Suspiré desanimado al ver que nunca una comedia humana que trate de ser fiel a la complejidad de lo que somos le podrá ganar la partida a una epopeya identitaria que lo reduzca todo a una lucha de ángeles y demonios.
El dilema era callar, y dejar que otros ocupasen el escenario, o hablar demasiado, y provocar que se vaciase el auditorio. En ambos casos, mis hijos no me escucharían, y acabarían por pedirle explicaciones al maestro armero. Nunca mejor dicho.
Entonces comprendí que había cometido un error al entender el anabaptismo religioso como un silencio acerca de la fe, cuando lo que postulaba esa doctrina protestante era una educación firme y sólida.
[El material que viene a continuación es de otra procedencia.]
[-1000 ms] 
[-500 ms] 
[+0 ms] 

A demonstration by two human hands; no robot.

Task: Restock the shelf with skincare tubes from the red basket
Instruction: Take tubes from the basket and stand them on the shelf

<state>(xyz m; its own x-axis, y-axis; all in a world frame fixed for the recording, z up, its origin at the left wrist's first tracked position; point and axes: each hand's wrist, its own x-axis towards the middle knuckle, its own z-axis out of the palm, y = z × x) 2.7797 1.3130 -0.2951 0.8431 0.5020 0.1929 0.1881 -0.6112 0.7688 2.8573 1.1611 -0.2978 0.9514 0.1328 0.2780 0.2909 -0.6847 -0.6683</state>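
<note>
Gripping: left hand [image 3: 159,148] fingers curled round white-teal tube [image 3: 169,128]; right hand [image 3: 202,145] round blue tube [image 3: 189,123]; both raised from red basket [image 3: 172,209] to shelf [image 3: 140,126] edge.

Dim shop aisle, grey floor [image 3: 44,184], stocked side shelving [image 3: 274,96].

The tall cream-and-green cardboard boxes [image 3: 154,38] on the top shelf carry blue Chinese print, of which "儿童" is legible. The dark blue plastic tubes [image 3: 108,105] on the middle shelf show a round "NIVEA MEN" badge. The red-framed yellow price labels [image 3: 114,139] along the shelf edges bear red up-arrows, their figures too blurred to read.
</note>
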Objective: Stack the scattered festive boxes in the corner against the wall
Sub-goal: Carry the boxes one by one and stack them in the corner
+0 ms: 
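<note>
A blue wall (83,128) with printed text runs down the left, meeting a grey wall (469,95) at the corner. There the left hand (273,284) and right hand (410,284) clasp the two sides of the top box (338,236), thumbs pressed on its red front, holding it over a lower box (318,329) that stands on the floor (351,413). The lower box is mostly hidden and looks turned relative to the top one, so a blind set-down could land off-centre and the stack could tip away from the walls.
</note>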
No tanto en los dogmas del cristianismo, sino más bien en el dogma anabaptista, el cual considera que la fe es una cuestión íntima y sentimental, que debe ser atemperada por la razón.
Del mismo modo, mi «anabaptismo identitario» no debía ser un silencio débil y apocado acerca de nuestra indefinición nacional, sino una afirmación fuerte y osada acerca de nuestro derecho a que ninguna fuerza exterior a nosotros mismos nos imponga una identidad, la cual debemos elegir de forma íntima, libre, tolerante y razonada.
A la luz de esta pequeña revelación, mi identidad, que en el fuego Cruzado en el que me hallaba, me parecía débil y ambigua, se me apareció como una identidad clara y poderosa.
De repente comprendí que el verdadero conflicto no es el que se da entre dos bandos nacionales, que, a los ojos de un daltónico, o de un despistado, son perfectamente intercambiables, sino entre el bando del fanatismo, con sus incontables tentáculos idénticos, y el de la Ilustración, con sus innumerables radículas y brotes desemejantes.
Y entendí que mis hijos no pueden ser una hoja en blanco, esperando a que otro más decidido, y menos escrupuloso, la emborronase, sino que debo enseñarles día a día unas convicciones sólidas y simbólicamente estructuradas alrededor de una comunidad de referencia.
Porque no soy una persona desorientada o extravagante que rebusca en el supermercado de las identidades a medida, sino que pertenezco a una república milenaria que a lo largo de los siglos ha defendido su fe en la libertad y la razón: una república humanista, ilustrada, o como se la quiera llamar, que han intentado borrar de nuestra memoria.
A esta República Independiente, con mayúsculas, porque siempre se ha enfrentado al poder, no le falta de nada. Ha tenido sus héroes, como Sócrates, Bruno, Sor Juana Inés, Wilde, Zweig o Jaurès. Sus próceres, como Erasmo, Montaigne, Diderot, Woolf, Arendt o Camus. Sus constituciones, como los Ensayos, el Quijote, Los miserables o La peste. Sus himnos como el “Canto a mí mismo”, de Walt Whitman, el “Do not go gentle into that good night”, de Dylan Thomas, o el “Càntic espiritual” de Joan Maragall. Sus panteones, como las bibliotecas públicas, los cafés, las tertulias, la naturaleza, o cualquier lugar en el que se halle una sola persona que intente pensar libre y generosamente. E, incluso, sus quintacolumnistas, como el dogmatismo, el miedo o la tristeza. Y sus invasores, como los inquisidores religiosos, raciales, nacionales, sexuales o políticos.
Entendí que era mi deber que mis hijos me oyesen hablar con veneración de esos hombres y mujeres, que me viesen visitar con frecuencia esos tiempos y lugares, y me notasen unido a todas aquellas personas con los que comparto estos valores.
Y que para que todo eso sucediese, yo debía volver a creer y vivir plenamente en las convicciones del humanismo y la ilustración, esto es, que una vida sin examen no merece la pena de ser vivida; que siempre deben tratarse a los demás como fines y no como medios; que el hombre es hijo de sus propias obras; que es posible reformarnos mediante la razón y el esfuerzo; que no hay nadie irreformable; y que nuestro sentido de identidad, en fin, debe basarse en señas de identidad sustantivas, como las que acabo de enunciar, y no en razones adjetivas, como las que llevan a enfrentarse a los fanáticos de turno.
Y me dormí pensando que, si vuelvo a creer en todo esto, mi hijo no necesitará volver a preguntarme qué somos.